→ The task:
Whenever a picture appears in the data, skip it and write out all other material exactly.

+---+

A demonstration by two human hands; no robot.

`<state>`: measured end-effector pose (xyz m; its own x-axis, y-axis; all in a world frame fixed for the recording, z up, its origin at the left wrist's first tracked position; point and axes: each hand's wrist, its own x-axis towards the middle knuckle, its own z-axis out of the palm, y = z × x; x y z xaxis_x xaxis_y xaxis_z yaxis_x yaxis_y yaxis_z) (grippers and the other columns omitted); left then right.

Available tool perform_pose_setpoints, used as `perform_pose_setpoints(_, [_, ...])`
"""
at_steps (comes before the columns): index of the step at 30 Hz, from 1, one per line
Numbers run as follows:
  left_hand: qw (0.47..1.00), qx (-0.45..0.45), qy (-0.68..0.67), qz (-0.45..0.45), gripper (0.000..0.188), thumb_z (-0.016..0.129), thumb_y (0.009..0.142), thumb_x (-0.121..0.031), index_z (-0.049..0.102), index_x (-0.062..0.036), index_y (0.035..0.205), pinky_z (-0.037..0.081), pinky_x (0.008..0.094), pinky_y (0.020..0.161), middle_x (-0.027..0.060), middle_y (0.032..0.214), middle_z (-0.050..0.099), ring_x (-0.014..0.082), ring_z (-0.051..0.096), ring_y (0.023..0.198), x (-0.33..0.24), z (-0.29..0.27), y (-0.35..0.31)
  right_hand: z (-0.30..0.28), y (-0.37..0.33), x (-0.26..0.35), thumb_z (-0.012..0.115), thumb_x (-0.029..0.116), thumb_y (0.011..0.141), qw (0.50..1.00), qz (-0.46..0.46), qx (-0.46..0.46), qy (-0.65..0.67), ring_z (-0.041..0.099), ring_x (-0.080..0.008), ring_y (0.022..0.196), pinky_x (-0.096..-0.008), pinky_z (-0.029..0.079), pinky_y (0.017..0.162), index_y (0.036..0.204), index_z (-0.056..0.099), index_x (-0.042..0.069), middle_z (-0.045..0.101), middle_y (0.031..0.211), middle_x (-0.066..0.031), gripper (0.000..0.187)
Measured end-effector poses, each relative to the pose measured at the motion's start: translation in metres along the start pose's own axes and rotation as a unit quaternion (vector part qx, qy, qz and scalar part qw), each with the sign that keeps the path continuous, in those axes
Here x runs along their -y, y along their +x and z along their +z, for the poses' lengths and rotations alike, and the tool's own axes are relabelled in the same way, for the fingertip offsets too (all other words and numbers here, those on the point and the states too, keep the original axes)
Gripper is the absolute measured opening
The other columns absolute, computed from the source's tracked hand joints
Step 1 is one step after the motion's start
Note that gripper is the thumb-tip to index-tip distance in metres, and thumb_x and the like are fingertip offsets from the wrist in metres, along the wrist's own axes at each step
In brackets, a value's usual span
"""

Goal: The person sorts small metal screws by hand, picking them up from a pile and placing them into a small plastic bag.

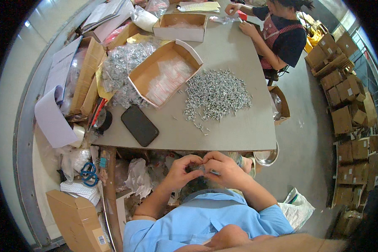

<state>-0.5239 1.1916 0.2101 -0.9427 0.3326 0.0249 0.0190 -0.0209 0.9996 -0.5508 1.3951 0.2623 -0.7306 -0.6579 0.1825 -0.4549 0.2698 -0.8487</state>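
My left hand (185,171) and my right hand (224,169) meet in front of my blue shirt, just off the near table edge. Fingers of both are curled closed on what looks like a small clear plastic bag (201,169); most of it is hidden by the fingers. Beyond them on the grey table (235,136) lies a wide pile of small silvery screws (216,94). Left of the pile, an open cardboard box (143,80) holds flat clear plastic bags (170,80). A black phone (140,125) rests near the table's front edge.
Filled clear bags (124,69) heap up at the left, beside papers (56,113) and blue-handled scissors (88,174). Another open box (179,28) stands at the back. A co-worker (281,35) sits at the far right side. Stacked cartons (344,96) line the right wall.
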Motion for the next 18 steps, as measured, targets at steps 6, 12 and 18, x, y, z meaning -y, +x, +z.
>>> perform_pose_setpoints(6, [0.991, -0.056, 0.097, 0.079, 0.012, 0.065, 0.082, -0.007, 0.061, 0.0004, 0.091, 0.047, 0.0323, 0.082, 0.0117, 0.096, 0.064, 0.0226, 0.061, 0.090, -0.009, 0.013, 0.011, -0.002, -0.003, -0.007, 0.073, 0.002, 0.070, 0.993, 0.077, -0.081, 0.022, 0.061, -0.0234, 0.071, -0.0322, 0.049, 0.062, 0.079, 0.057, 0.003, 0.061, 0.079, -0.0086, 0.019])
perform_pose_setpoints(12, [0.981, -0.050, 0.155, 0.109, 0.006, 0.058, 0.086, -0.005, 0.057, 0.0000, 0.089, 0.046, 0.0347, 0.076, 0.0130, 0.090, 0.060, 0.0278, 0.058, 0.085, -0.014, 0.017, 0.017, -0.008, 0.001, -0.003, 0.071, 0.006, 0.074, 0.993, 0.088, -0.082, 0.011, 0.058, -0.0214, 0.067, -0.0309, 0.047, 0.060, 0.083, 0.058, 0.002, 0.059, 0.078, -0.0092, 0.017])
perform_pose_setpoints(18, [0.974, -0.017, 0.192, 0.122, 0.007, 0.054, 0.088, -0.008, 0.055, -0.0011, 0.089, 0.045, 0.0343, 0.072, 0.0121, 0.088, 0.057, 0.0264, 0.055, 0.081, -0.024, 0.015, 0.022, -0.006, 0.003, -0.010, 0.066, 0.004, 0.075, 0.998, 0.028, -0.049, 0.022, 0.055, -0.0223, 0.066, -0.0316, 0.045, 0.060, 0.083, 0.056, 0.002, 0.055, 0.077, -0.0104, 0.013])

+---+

→ Finished task:
A demonstration by two human hands; no robot.

`<state>`: measured end-effector pose (xyz m; its own x-axis, y-axis; all in a world frame fixed for the recording, z up, its origin at the left wrist's first tracked position; point and axes: each hand's wrist, its own x-axis towards the middle knuckle, its own z-axis out of the palm, y = z × x; x y z xaxis_x xaxis_y xaxis_z yaxis_x yaxis_y yaxis_z) (grippers and the other columns omitted); left then right.

Available tool perform_pose_setpoints, used as `perform_pose_setpoints(_, [_, ...])`
"""
at_steps (comes before the columns): index of the step at 30 Hz, from 1, one per line
Numbers run as follows:
  left_hand: qw (0.47..1.00), qx (-0.45..0.45), qy (-0.68..0.67), qz (-0.45..0.45), gripper (0.000..0.188), thumb_z (-0.016..0.129), thumb_y (0.009..0.142), thumb_x (-0.121..0.031), index_z (-0.049..0.102), index_x (-0.062..0.036), index_y (0.035..0.205), pinky_z (-0.037..0.081), pinky_x (0.008..0.094), pinky_y (0.020..0.161), middle_x (-0.027..0.060), middle_y (0.032..0.214), middle_z (-0.050..0.099), ring_x (-0.014..0.082), ring_z (-0.051..0.096), ring_y (0.023..0.198), x (-0.33..0.24), z (-0.29..0.27), y (-0.35..0.31)
  right_hand: z (-0.30..0.28), y (-0.37..0.33), x (-0.26..0.35), thumb_z (-0.012..0.115), thumb_x (-0.029..0.116), thumb_y (0.011..0.141), qw (0.50..1.00), qz (-0.46..0.46), qx (-0.46..0.46), qy (-0.65..0.67), ring_z (-0.041..0.099), ring_x (-0.080..0.008), ring_y (0.022..0.196), pinky_x (-0.096..-0.008), pinky_z (-0.029..0.079), pinky_y (0.017..0.162), index_y (0.036..0.204), index_z (-0.056..0.099), index_x (-0.042..0.069), middle_z (-0.045..0.101), middle_y (0.031..0.211), middle_x (-0.066..0.031), gripper (0.000..0.187)
Measured end-effector poses, each relative to the pose measured at the motion's start: translation in metres along the start pose's own axes and rotation as a unit quaternion (vector part qx, qy, qz and scalar part qw), each with the sign that keeps the path continuous, in those axes
Here x runs along their -y, y along their +x and z along their +z, for the poses' lengths and rotations alike, and the tool's own axes are relabelled in the same way, for the fingertip offsets too (all other words and numbers here, those on the point and the states too, keep the original axes)
Gripper is the absolute measured opening
The other columns absolute, computed from the source's tracked hand joints
Step 1 is one step after the motion's start
Note that gripper is the thumb-tip to index-tip distance in metres, and thumb_x and the like are fingertip offsets from the wrist in metres, along the wrist's own axes at each step
In brackets, a value's usual span
"""

Goal: The person sorts small metal screws by hand, picking them up from a pile and placing them into a small plastic bag.


<state>-0.5239 1.1916 0.2101 -0.9427 0.3326 0.0249 0.0190 -0.0209 0.9996 -0.5508 1.3951 0.2623 -0.7306 -0.6579 0.1825 -0.4549 0.2698 -0.8487</state>
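My left hand (185,171) and my right hand (224,169) meet in front of my blue shirt, just off the near table edge. Fingers of both are curled closed on what looks like a small clear plastic bag (201,169); most of it is hidden by the fingers. Beyond them on the grey table (235,136) lies a wide pile of small silvery screws (216,94). Left of the pile, an open cardboard box (143,80) holds flat clear plastic bags (170,80). A black phone (140,125) rests near the table's front edge.
Filled clear bags (124,69) heap up at the left, beside papers (56,113) and blue-handled scissors (88,174). Another open box (179,28) stands at the back. A co-worker (281,35) sits at the far right side. Stacked cartons (344,96) line the right wall.
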Motion for the next 18 steps, as measured, targets at steps 6, 12 and 18, x, y, z meaning -y, +x, +z.
>>> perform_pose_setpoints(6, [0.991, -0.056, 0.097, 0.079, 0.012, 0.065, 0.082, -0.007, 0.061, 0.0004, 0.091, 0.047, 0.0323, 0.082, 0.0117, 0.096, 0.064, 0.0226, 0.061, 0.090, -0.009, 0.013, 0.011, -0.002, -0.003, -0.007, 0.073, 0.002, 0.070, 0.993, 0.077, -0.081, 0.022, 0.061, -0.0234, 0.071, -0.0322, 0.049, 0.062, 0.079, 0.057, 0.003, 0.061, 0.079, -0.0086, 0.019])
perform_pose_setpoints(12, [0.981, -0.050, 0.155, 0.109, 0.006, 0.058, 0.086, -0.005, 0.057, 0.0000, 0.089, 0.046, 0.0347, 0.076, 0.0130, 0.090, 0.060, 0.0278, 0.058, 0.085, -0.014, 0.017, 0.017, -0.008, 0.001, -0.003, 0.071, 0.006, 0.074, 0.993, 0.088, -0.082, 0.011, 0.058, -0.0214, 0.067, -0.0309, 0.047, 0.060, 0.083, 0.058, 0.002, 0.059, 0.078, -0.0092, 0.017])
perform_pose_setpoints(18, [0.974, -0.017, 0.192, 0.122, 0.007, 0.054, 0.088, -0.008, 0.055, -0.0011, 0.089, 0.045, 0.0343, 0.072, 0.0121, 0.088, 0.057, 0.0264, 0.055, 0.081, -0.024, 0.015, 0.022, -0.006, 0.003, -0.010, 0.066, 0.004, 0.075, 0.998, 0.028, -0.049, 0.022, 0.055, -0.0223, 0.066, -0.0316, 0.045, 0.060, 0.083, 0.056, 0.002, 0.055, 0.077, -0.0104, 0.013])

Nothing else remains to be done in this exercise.